EXERCISE PROMPT: Pictures stay out; print the rest of the listing below exactly as it stands.

+ + + +

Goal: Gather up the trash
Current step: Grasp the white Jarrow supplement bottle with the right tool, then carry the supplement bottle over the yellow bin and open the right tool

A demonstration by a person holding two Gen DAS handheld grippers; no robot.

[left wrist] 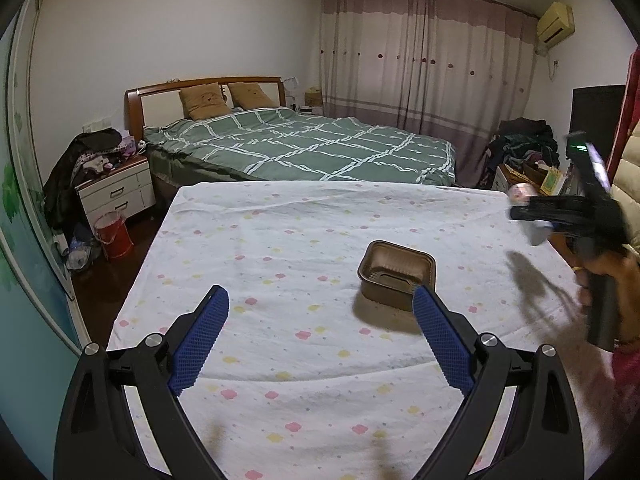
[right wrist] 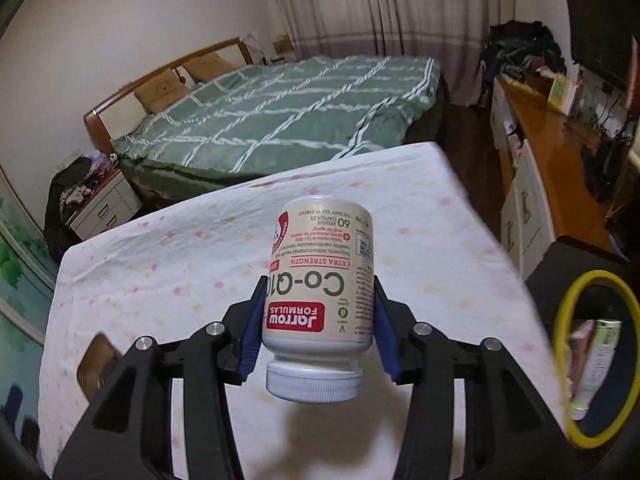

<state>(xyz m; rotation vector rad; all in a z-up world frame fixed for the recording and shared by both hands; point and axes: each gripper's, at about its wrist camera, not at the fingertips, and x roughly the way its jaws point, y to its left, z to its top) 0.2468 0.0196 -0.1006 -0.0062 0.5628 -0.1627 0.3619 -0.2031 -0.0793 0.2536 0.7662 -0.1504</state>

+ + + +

OUTPUT:
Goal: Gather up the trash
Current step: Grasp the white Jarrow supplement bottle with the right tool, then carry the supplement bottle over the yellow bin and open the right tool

A demonstration by a person holding two Gen DAS handheld grippers; no robot.

[left wrist] 
[right wrist] 

<state>(xyz m; rotation vector rad; all in a z-up world frame fixed for the recording and shared by both hands; point and axes: each gripper's, at about its wrist camera, not at the fingertips, and x roughly the way its jaws point, y to its left, z to its top) 0.2468 0.0196 -0.1006 -0.0062 0.5628 -0.1627 0.3619 -0.2031 -0.0793 0.2536 0.7662 -0.1504</state>

With this, the output is complete.